• **Your task**:
Give back an exact copy of the listing that follows, without the pictures.

• **Data excerpt**:
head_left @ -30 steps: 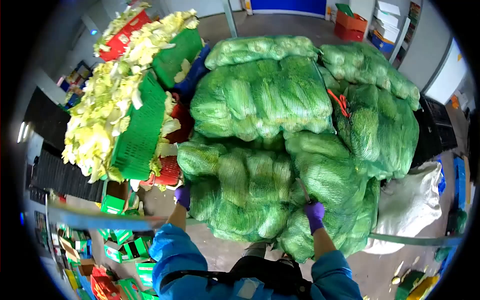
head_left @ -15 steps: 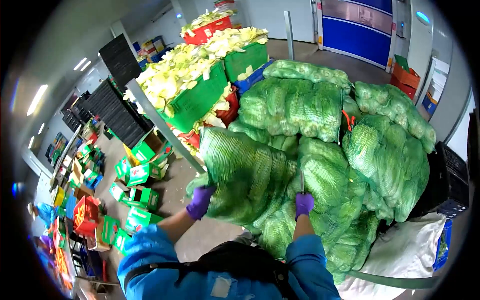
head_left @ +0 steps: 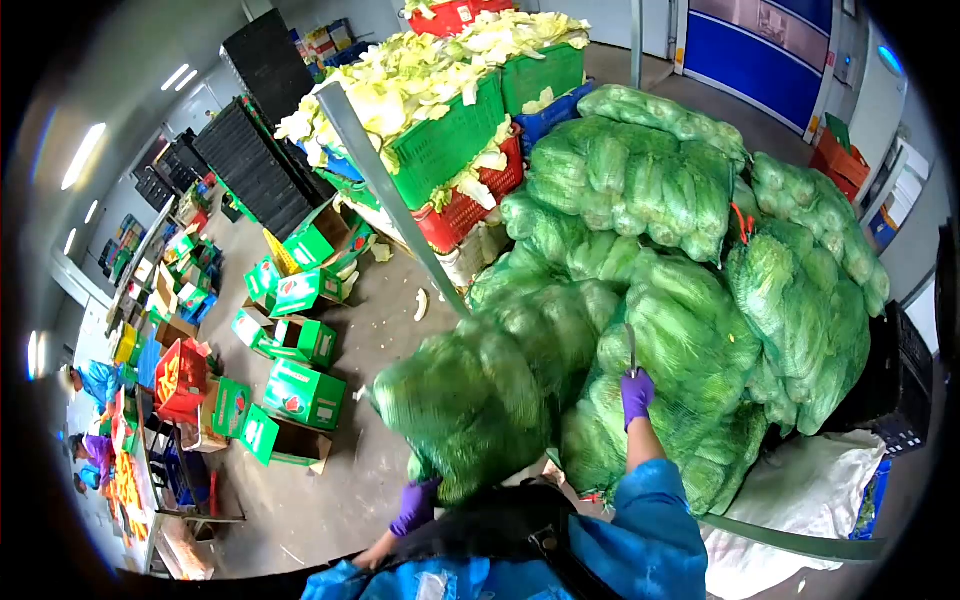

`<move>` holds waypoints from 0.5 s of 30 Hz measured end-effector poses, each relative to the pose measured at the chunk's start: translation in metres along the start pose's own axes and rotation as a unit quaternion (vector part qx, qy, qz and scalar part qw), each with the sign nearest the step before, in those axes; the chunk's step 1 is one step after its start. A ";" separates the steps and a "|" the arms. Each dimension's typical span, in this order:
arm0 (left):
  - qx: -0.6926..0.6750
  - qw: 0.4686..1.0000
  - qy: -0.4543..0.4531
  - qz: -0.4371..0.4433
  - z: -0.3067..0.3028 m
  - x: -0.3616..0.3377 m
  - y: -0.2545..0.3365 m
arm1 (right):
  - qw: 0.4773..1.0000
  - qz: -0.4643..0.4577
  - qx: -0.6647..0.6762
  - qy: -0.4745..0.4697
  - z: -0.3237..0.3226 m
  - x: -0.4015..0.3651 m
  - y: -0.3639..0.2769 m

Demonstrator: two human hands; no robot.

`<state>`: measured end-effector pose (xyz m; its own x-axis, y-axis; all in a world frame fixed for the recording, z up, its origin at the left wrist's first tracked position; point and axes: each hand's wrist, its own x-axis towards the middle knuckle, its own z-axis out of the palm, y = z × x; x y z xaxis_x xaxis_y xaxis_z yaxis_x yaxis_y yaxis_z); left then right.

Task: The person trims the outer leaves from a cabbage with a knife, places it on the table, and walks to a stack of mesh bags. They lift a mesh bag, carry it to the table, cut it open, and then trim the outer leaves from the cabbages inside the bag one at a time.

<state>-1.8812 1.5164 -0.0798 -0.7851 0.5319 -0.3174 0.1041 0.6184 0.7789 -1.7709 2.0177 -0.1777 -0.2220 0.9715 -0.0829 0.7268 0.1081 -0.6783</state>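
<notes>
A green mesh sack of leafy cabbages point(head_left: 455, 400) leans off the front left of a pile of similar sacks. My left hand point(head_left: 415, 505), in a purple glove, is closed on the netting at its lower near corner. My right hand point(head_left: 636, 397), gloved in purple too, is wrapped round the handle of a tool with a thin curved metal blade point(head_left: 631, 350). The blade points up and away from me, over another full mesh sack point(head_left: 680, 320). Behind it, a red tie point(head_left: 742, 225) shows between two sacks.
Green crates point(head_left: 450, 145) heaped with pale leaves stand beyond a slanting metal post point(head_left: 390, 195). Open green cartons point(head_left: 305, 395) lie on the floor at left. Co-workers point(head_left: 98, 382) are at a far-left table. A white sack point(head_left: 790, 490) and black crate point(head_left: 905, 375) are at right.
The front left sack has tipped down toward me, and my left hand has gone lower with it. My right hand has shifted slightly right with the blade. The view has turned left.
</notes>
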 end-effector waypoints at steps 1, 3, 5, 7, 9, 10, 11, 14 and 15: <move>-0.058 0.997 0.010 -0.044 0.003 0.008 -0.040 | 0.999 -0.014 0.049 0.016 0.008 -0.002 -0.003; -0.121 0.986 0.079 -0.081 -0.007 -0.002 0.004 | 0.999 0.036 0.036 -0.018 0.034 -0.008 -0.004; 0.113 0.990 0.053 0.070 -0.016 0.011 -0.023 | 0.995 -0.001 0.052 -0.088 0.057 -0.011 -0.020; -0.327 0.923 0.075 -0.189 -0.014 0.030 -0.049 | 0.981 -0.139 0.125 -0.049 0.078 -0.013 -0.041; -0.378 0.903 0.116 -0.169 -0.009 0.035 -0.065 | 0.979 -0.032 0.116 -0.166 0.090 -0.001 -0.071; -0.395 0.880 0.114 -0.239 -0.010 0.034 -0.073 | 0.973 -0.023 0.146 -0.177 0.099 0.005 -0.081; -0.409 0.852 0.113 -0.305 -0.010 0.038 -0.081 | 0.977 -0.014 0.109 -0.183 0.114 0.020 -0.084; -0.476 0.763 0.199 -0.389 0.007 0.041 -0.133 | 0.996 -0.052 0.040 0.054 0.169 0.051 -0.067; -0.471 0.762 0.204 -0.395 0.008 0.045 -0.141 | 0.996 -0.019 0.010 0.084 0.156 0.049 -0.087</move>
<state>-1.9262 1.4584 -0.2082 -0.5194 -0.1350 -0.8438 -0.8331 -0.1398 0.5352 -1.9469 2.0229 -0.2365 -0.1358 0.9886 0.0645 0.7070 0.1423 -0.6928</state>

• **Written response**:
head_left @ -30 steps: 
head_left @ -15 steps: 
head_left @ +0 steps: 

`<move>` holds waypoints from 0.5 s of 30 Hz measured end-effector poses, each relative to the pose measured at the chunk's start: translation in metres along the start pose's own axes and rotation as a unit quaternion (vector part qx, qy, qz and scalar part qw), each with the sign nearest the step before, in those axes; the chunk's step 1 is one step after its start. A ";" separates the steps and a "|" the arms. Each dimension's typical span, in this order:
arm0 (left):
  - qx: -0.6926..0.6750
  - qw: 0.4686..1.0000
  - qy: -0.4543..0.4531
  - qz: -0.4371..0.4433
  - z: -0.3067..0.3028 m
  - x: -0.3616..0.3377 m
  - y: -0.2545..0.3365 m
arm1 (right):
  - qw: 0.4773..1.0000
  - qz: -0.4643..0.4577
  - qx: -0.6647..0.6762
  - qy: -0.4745..0.4697
  - z: -0.3237..0.3226 m
  - x: -0.4015..0.3651 m
  - y: -0.3639..0.2769 m

Demonstrator: two human hands; no robot.

`<state>`: measured end-effector pose (xyz m; its own x-axis, y-axis; all in a world frame fixed for the recording, z up, its origin at the left wrist's first tracked position; point and axes: each hand's wrist, its own x-axis towards the middle knuckle, its own z-axis out of the palm, y = z × x; x y z xaxis_x xaxis_y xaxis_z yaxis_x yaxis_y yaxis_z); left then right.

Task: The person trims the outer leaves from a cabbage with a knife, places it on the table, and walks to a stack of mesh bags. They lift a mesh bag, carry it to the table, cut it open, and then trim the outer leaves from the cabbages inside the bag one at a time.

<state>-1.8812 1.5164 -0.0798 -0.7851 0.5319 -0.3174 0.1041 0.6184 0.7789 -1.7709 2.0177 -0.1777 -0.2220 0.9715 -0.0829 0.7268 0.1081 -0.6783</state>
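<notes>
A green mesh sack of leafy cabbages point(head_left: 455, 400) leans off the front left of a pile of similar sacks. My left hand point(head_left: 415, 505), in a purple glove, is closed on the netting at its lower near corner. My right hand point(head_left: 636, 397), gloved in purple too, is wrapped round the handle of a tool with a thin curved metal blade point(head_left: 631, 350). The blade points up and away from me, over another full mesh sack point(head_left: 680, 320). Behind it, a red tie point(head_left: 742, 225) shows between two sacks.
Green crates point(head_left: 450, 145) heaped with pale leaves stand beyond a slanting metal post point(head_left: 390, 195). Open green cartons point(head_left: 305, 395) lie on the floor at left. Co-workers point(head_left: 98, 382) are at a far-left table. A white sack point(head_left: 790, 490) and black crate point(head_left: 905, 375) are at right.
The front left sack has tipped down toward me, and my left hand has gone lower with it. My right hand has shifted slightly right with the blade. The view has turned left.
</notes>
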 end-effector waypoints at steps 1, 3, 5, 7, 9, 10, 11, 14 and 15: <move>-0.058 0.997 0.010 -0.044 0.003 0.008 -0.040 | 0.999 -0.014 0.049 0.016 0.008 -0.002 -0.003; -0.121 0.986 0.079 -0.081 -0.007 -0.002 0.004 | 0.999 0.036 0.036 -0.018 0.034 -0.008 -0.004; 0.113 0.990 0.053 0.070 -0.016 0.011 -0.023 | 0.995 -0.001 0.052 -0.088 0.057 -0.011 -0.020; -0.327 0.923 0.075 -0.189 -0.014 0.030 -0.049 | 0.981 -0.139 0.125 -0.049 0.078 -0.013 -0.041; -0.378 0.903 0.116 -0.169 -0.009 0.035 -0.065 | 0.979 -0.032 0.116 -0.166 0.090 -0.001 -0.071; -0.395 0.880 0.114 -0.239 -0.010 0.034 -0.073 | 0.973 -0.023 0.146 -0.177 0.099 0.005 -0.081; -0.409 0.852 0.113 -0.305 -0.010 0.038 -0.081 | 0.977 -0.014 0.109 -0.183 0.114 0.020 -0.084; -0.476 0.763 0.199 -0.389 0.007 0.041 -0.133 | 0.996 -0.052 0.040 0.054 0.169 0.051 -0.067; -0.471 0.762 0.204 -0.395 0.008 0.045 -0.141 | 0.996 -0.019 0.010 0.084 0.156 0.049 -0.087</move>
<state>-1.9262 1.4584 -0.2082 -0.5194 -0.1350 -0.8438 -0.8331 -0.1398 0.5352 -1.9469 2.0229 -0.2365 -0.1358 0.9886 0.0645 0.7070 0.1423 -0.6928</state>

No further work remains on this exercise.